Mais ce qui le serait, ce serait rabaissant Jésus et haussant Ses apôtres ou Ses disciples, de niveler le Rachat du monde au point d’en faire un travail collectif. Quant  nous remercions, il faut remercier Celui qui a donné Celui qui S’est donné. Quand nous demandons, il faut demander à Celui qui peut donner parce qu’Il est le Maître des inépuisables richesses. D’autres — et c’est leur droit — voudront peut-être passer par les « bureaux » du Ciel, par ces saints pour lesquels nous n’avons que respect et admiration ; nous préférons, par la prière, appeler Jésus, servir Jésus.

Pour ceux que Sa grandeur accable, il y a Marie. Elle a elle-même fixé sa place. Les Evangiles nous disent qu’Elle n’intervient qu’une fois dans les affaires de son Fils, et c’est pour  prononcer ces les fameuses paroles : « Faites ce qu’il vous dira. »
Mais, silhouette silencieuse, grave et douce, douloureuse et ferme, pendant toute la vie publique et jusqu’au pied de la croix, Elle témoigne de la grandeur des femmes et des mères ; nous la prions à cette place qui est la sienne, toute effacement, d’intimité, toute baignée d’une lumière où la fulgurance du Ciel se mêle aux bonnes lueurs de la terre. C’est la Dame du pardon facile, l’Amie des temps douloureux.

C’est son temps aujourd’hui sur la terre. Remarque t‘on assez que la Salutation contient le nom de Jésus ? C’est précisément parce qu’Elle a, pour notre temps une sorte de délégation sur notre quotidien. Jésus la porte en Lui comme jadis Elle Le portait en elle.

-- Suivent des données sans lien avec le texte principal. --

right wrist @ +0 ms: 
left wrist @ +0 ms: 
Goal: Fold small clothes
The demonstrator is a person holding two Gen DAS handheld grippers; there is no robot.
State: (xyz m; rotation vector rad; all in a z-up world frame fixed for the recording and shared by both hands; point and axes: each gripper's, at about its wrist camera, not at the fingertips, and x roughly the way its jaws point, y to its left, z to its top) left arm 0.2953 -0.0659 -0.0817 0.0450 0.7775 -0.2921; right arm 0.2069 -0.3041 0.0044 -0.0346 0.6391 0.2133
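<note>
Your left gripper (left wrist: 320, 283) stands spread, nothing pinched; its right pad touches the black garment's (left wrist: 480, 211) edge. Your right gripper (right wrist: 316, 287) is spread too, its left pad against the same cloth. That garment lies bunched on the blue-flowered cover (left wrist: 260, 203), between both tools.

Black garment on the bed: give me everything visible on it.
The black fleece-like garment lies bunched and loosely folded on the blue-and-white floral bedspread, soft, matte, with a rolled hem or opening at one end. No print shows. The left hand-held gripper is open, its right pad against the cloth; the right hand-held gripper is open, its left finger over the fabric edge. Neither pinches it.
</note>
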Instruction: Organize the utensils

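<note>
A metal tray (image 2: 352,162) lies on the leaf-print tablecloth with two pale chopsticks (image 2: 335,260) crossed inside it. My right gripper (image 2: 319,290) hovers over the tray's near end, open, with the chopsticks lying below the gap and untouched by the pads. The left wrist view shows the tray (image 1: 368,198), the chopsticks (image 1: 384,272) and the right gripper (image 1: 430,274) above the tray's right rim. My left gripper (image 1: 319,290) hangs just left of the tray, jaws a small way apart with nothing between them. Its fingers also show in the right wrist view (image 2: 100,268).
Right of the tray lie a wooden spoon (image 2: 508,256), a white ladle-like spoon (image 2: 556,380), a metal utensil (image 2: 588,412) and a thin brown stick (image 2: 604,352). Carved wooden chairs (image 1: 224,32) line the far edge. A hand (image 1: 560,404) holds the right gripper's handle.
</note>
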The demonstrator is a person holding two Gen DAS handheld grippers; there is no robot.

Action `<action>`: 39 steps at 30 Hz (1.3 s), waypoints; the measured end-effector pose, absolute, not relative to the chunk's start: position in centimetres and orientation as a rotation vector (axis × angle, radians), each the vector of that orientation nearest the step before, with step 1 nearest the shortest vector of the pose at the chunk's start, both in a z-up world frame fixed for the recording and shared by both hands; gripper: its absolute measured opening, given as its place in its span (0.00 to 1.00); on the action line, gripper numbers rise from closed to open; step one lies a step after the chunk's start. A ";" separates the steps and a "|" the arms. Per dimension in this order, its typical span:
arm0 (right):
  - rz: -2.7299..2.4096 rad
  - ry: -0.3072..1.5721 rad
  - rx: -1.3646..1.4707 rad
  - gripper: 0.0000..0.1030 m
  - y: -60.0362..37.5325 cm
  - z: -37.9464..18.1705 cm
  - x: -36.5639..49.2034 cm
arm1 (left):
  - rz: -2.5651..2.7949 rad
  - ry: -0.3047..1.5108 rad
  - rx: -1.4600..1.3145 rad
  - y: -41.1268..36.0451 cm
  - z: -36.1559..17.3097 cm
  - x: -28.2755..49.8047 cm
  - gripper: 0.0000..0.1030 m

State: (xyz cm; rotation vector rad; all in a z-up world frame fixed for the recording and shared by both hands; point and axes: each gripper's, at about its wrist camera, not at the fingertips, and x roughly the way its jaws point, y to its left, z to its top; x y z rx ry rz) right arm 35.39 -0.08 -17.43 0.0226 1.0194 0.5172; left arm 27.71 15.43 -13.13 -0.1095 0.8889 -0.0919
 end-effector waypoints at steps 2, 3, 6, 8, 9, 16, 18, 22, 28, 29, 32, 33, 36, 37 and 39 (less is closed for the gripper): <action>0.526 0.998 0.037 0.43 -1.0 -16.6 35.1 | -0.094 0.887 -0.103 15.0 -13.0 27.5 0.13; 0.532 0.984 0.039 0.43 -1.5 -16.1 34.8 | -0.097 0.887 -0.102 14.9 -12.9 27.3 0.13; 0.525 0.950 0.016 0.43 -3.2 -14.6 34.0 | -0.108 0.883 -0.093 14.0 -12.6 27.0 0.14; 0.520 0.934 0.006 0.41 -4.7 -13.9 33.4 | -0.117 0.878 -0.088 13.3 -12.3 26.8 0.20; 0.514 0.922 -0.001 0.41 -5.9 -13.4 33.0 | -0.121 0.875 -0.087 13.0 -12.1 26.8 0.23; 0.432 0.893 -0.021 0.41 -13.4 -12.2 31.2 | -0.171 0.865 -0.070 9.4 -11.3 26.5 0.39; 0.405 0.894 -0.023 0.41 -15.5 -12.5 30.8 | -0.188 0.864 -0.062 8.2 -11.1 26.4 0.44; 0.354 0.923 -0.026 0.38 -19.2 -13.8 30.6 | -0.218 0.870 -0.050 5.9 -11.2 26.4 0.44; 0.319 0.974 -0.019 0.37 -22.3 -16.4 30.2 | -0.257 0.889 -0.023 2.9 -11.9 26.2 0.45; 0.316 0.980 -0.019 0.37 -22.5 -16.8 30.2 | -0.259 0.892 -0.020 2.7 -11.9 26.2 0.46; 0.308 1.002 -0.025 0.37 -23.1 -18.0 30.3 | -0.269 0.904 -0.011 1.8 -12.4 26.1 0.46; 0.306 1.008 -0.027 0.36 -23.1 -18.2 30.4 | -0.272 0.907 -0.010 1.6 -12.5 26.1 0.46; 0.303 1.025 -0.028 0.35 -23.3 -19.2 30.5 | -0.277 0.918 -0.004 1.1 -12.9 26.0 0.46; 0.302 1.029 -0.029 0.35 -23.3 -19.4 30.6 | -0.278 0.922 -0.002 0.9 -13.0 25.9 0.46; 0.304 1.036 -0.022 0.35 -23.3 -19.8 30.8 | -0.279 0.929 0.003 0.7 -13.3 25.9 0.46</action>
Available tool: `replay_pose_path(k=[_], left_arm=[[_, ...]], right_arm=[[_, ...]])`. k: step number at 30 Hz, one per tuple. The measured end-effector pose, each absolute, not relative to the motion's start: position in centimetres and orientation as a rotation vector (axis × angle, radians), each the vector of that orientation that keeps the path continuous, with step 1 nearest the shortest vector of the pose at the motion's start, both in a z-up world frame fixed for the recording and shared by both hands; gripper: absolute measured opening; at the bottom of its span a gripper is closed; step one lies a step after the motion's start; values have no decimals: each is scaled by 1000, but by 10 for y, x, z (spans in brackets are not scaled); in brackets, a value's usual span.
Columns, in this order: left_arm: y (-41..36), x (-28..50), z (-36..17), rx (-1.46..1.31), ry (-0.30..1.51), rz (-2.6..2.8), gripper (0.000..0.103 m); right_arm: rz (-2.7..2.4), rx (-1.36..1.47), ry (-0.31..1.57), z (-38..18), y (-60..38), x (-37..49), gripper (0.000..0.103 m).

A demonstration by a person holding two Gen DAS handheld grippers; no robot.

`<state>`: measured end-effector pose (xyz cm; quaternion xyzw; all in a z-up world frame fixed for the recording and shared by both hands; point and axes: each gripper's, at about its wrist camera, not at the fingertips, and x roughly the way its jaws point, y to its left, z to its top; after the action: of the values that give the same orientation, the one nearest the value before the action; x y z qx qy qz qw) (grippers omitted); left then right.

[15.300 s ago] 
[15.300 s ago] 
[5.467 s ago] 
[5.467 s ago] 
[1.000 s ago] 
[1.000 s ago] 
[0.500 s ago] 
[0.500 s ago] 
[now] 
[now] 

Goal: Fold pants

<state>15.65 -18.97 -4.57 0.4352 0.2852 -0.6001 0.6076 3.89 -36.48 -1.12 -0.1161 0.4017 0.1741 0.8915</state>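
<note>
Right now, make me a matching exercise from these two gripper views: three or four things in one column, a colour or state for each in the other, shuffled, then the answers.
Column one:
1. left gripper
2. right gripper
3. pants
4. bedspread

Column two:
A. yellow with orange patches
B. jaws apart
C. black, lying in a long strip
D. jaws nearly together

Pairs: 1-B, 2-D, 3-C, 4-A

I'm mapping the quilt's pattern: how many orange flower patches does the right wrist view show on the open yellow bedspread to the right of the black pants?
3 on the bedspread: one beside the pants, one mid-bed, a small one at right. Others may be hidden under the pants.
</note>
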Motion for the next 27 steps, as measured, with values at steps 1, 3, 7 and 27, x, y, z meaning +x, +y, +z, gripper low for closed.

Paroles de gratitude, paroles de remerciements et d’adoration telles veulent être celles que recueille ce papier.
Mais c’est dans la solitude de nos méditations, dans la ferveur de nos actes, dans l’action et la prière, dans la prière en dans l’action, que nous pouvons donner un sens de dépassement à ce qui n’est qu’une vague esquisse.
Pâques convient à de tels efforts, à cette marche vers les lointaines limites humaines, là ou commence le seul Royaume, le Royaume de Dieu.

 

                                                                                            

                                                                                             Bulletin des Amitiés Spirituelles. Avril 1955.